But not, alas! in such fantasy, in such loving intimacy with nature, might much of Emily's sorrowful days be passed. Nor was it in her nature that all her dreams should be cheerful. The finest songs, the most peculiarly her own, are all of defiance and mourning, moods so natural to her that she seems to scarcely need the intervention of words in their confession. The wild, melancholy, and elevating music of which Charlotte wisely speaks is strong enough to move our very hearts to sorrow in such verses as the following, things which would not touch us at all were they written in prose; which have no personal note.

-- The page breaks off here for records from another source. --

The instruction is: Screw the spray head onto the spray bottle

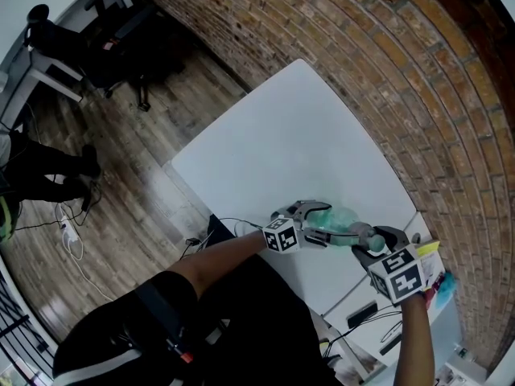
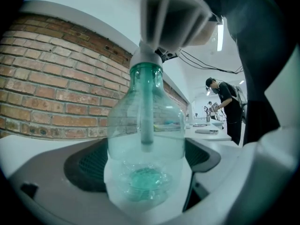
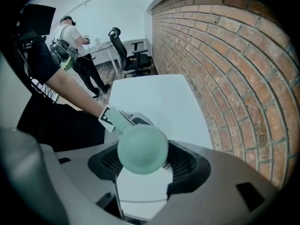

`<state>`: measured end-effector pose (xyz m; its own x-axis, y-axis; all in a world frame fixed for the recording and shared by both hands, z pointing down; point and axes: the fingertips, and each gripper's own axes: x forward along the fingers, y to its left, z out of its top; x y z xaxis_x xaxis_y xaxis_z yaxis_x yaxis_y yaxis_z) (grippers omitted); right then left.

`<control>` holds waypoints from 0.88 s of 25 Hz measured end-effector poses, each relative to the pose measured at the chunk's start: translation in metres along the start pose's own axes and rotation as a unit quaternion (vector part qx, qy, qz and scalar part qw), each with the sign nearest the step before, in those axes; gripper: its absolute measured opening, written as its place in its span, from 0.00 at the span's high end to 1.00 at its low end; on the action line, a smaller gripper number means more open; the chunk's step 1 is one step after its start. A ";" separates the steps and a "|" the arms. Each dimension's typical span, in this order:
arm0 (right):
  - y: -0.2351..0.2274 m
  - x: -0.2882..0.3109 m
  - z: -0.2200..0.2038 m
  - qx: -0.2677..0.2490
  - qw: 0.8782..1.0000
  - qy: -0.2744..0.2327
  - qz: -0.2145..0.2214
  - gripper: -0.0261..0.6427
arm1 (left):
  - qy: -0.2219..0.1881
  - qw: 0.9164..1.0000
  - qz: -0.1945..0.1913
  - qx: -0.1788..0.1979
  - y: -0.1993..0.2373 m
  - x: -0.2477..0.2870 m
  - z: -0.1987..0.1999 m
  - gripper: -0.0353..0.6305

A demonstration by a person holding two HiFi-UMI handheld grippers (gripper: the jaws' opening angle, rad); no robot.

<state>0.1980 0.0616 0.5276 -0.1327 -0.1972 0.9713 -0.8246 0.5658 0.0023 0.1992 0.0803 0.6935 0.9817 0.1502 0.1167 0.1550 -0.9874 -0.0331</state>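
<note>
Left gripper (image 1: 316, 221) fingers clamp one spray bottle (image 2: 145, 125); right gripper (image 1: 374, 241) fingers clamp one spray head (image 3: 142, 149).

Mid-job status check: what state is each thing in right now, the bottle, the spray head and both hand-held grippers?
spray bottle: clear, looks empty, held sideways between the two grippers.
spray head: seated on the spray bottle, dip tube inside; how far it is threaded cannot be told.
left hand-held gripper: shut on the spray bottle.
right hand-held gripper: shut on the spray head.
</note>
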 end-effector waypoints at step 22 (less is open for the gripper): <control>0.002 -0.004 0.003 -0.014 1.000 -0.018 -0.013 0.56 | 0.036 0.999 0.011 0.012 0.000 -0.002 -0.003 0.20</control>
<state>0.1957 0.0611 0.5234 -0.1322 -0.2411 0.9615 -0.8127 0.5816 0.0341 0.1970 0.0795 0.6958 0.9743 0.1244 0.1877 0.1379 -0.9886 -0.0607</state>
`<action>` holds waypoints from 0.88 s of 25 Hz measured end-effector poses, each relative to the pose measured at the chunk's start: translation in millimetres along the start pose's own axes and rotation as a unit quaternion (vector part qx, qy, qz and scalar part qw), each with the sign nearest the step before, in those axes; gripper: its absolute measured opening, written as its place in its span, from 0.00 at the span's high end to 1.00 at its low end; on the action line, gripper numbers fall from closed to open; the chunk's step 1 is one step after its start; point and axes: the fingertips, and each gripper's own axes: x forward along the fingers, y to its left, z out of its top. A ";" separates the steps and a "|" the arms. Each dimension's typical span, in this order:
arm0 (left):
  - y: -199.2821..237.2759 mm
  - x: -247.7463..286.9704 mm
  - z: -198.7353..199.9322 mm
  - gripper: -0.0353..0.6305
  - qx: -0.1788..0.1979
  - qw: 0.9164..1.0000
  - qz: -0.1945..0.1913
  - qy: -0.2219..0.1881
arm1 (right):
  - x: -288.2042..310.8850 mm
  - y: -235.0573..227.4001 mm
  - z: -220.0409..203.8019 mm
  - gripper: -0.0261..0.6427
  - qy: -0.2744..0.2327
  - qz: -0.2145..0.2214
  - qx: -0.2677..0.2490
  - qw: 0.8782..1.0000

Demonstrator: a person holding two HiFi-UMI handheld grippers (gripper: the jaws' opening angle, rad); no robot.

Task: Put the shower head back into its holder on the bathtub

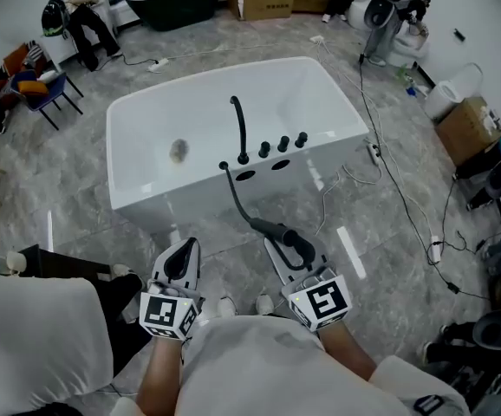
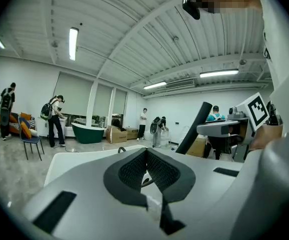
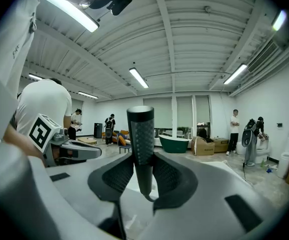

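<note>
**Item:** shower head (image 1: 276,230), black and stick-shaped with a textured grip.

**Location:** over the floor (image 1: 380,258) on the near side of the bathtub (image 1: 146,102), well apart from its rim. It is clamped in the right gripper (image 1: 292,248). In the right gripper view it stands upright with the fingers closed on its narrower lower part.

**Attached:** a black hose (image 1: 236,198) curves from the head back to a small black fitting on the near ledge. This is probably the holder (image 1: 224,165).

**Adjacent on the ledge:** an arched spout (image 1: 237,128) just right of the fitting, then three knobs (image 1: 283,144) in a row.

**Left gripper (image 1: 181,250):** fingers shut together with nothing between them, carried beside the right one.

**Hazards, as judged:**
- The grip is on a smooth, tapering section, so the head may twist or slide out when tilted downward. It could then drop to the floor or strike the tub.
- Slack hose may loop or kink instead of feeding back, which would stop the head from seating.
- The fitting is small and close to the spout, so a skewed approach may knock the spout or leave the head leaning and unseated.
</note>
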 end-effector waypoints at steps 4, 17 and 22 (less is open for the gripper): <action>4.0 -1.8 1.1 0.93 0.003 1.000 -0.001 -0.002 | 2.3 2.5 -0.6 0.77 -0.001 -0.003 0.000 1.000; 19.0 2.4 11.4 0.93 0.004 1.000 -0.013 -0.015 | 7.4 -6.9 3.4 0.76 -0.011 -0.029 0.033 0.999; 26.5 5.5 12.8 0.93 0.014 1.000 -0.019 -0.016 | 14.8 -11.4 7.1 0.77 -0.019 -0.035 0.053 0.998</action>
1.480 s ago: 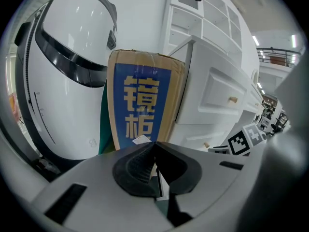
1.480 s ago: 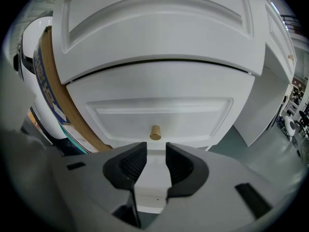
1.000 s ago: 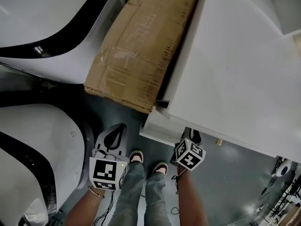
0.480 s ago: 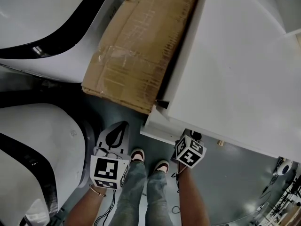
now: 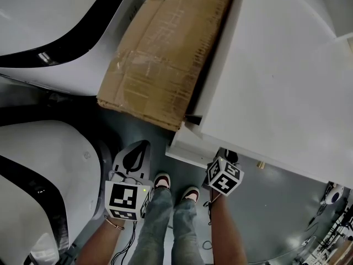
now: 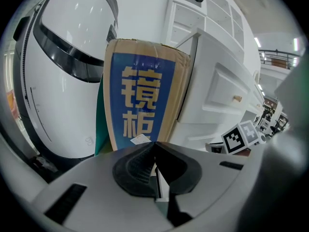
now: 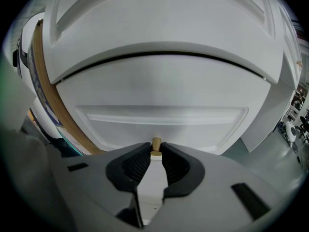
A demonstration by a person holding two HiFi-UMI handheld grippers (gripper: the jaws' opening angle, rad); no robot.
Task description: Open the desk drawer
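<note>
Your right claw (image 7: 155,151) is pinched narrow on one small wooden knob (image 7: 156,145), with a black pad on either side of it. That knob sits at the middle of the desk drawer (image 7: 164,122), whose white front has one recessed panel. The drawer lies under the front edge of the desktop (image 5: 276,81), near its front left corner. A second wooden knob (image 5: 260,164) shows farther right along the same front edge, clear of both claws.

Your left claw (image 6: 154,170) holds nothing, its two pads pressed together. It hangs off the front left corner, well apart from the drawer.

One flat cardboard carton (image 5: 160,54) leans along the desktop's left edge, and its contents cannot be seen. Its blue face carries two large tan characters (image 6: 140,108), 镜柜, with one small white sticker (image 6: 140,139) below them, too small to read.

Two white rounded shells with black bands stand left of the carton, one far (image 5: 60,15) and one near (image 5: 38,170).
</note>
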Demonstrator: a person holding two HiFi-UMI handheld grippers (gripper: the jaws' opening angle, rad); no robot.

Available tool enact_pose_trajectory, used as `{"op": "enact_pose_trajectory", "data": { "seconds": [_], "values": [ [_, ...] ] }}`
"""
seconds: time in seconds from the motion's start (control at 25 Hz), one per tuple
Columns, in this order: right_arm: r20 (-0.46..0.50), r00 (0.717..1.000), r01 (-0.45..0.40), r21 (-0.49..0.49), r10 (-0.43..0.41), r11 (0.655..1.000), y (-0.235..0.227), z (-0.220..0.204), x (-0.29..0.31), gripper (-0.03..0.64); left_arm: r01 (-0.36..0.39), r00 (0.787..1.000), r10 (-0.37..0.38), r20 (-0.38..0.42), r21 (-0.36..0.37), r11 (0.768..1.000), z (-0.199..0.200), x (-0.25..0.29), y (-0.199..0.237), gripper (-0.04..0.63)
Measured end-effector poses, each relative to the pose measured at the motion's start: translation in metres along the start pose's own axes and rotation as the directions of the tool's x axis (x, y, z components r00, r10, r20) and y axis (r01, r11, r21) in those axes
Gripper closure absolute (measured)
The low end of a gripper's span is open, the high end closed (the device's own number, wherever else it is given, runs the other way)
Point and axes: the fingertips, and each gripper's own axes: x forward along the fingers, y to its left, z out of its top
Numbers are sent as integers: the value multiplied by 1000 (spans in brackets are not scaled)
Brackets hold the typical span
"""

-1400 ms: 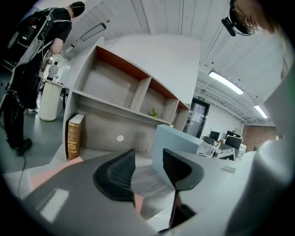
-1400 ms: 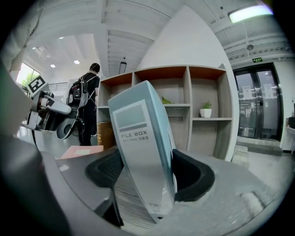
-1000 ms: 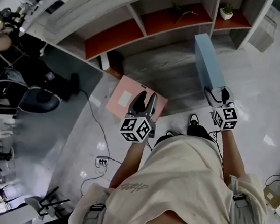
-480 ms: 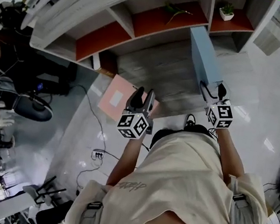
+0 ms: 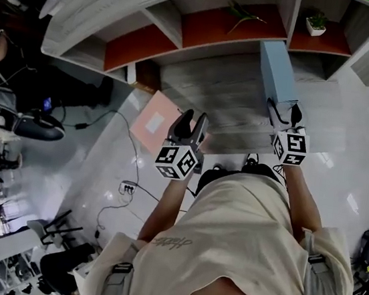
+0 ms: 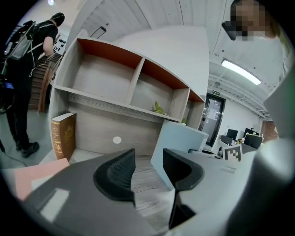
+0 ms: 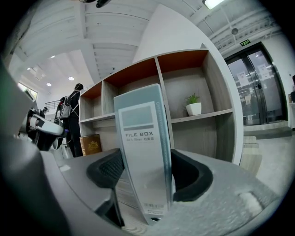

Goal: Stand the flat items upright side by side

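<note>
R claw (image 7: 144,168): shut on near narrow end of upright blue file box (image 7: 140,133) | L claw (image 6: 148,159): half open, empty; pink folder (image 5: 151,115) flat just left of it | risk: box, held by one end, swings between jaws and topples when set down

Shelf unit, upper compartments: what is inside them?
A small potted plant stands in the right compartment, a green sprig sits in the middle compartment; the left compartment looks empty. In the right gripper view the file box covers the sprig.
</note>
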Motion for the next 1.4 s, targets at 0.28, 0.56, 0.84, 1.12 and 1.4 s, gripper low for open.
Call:
{"op": "enact_pose_trajectory", "data": {
  "seconds": [0.28,0.56,0.84,1.12,1.4],
  "values": [
    [6,1000,-25,-5,25,1000,-10,5,26,310,-57,998,57,1,-18,998,1,7,7,393],
    [15,999,-29,-9,29,1000,-14,13,42,308,-77,997,77,-2,-17,997,11,14,13,396],
    [13,999,-29,-88,31,996,-11,14,44,304,-51,999,51,-14,-22,998,8,26,4,396],
    [-12,999,-45,-153,44,987,-6,11,21,290,-50,998,48,-45,-47,998,-7,21,1,396],
    [-169,985,17,-122,-37,992,-2,-35,-11,281,-102,994,95,-58,-142,985,-36,-5,29,397]
  ]
}}
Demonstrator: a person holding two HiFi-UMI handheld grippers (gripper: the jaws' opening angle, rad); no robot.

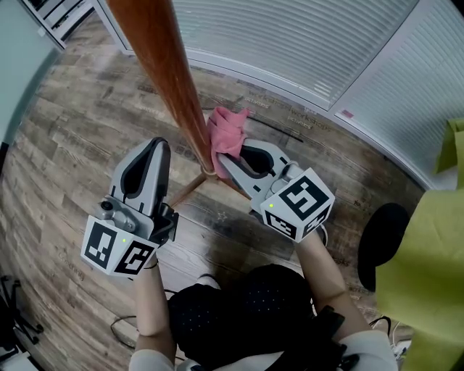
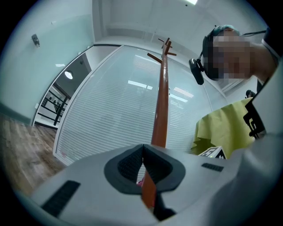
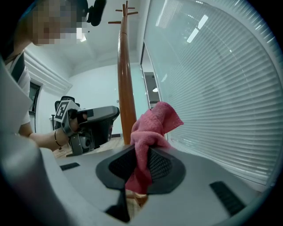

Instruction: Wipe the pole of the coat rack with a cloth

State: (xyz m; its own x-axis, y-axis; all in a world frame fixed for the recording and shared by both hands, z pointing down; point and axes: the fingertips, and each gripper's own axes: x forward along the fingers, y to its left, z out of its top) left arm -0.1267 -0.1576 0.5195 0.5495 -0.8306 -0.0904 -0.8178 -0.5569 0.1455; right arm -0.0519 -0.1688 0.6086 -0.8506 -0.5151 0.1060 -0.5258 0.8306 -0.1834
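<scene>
The coat rack's brown wooden pole (image 1: 174,80) runs from the top of the head view down to its foot. A pink cloth (image 1: 226,134) lies against the pole's right side, low down. My right gripper (image 1: 221,158) is shut on it. In the right gripper view the cloth (image 3: 154,123) bunches up out of that gripper (image 3: 141,152), just right of the pole (image 3: 126,88). My left gripper (image 1: 161,145) is left of the pole, shut and holding nothing. Its own view shows the pole (image 2: 161,106) rising beyond the left gripper (image 2: 142,148).
The rack's legs (image 1: 190,190) splay over the wood floor. White blinds (image 1: 304,36) line the wall behind. A yellow-green sheet (image 1: 428,253) and a black round object (image 1: 380,239) are at the right. A black shelf frame (image 1: 54,14) stands far left.
</scene>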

Yet listen—

"Death! that struck when I was most confiding
In my certain faith of joy to be—
Strike again, Time's withered branch dividing
From the fresh root of Eternity!

"Leaves, upon Time's branch, were growing brightly,
Full of sap, and full of silver dew;
Birds beneath its shelter gathered nightly;
Daily round its flowers the wild bees flew.

"Sorrow passed, and plucked the golden blossom."

Solemn, haunting with a passion infinitely beyond the mere words, the mere image; because, in some wonderful way, the very music of the verse impresses, reminds us, declares the holy inevitable losses of death.

A finer poem yet is 'Remembrance,' written two years later, in the March of 1845; here the words and the thought are worthy of the music and the mood. It has vital passion in it; though it can scarcely be personal passion, since, "fifteen wild Decembers" before 1845, Emily Brontë was a girl of twelve years old, companionless, save for still living sisters, Branwell, her aunt, and the vicarage servants. Here, as elsewhere in the present volume, the creative instinct reveals itself in imagining emotions and not characters. The artist has supplied the passion of the lover.

"Cold in the earth—and the deep snow piled above thee,
Far, far removed, cold in the dreary grave!
Have I forgot, my only Love, to love thee,
Severed at last by Time's all-severing wave?

"Now, when alone, do my thoughts no longer hover
Over the mountains, on that northern shore,
Resting their wings where heath and fern-leaves cover
Thy noble heart for ever, evermore?

"Cold in the earth—and fifteen wild Decembers,
From those brown hills, have melted into spring:
Faithful, indeed, is the spirit that remembers
After such years of change and suffering!

"Sweet Love of youth, forgive, if I forget thee,
While the world's tide is bearing me along;
Other desires and other hopes beset me,
Hopes which obscure, but cannot do thee wrong.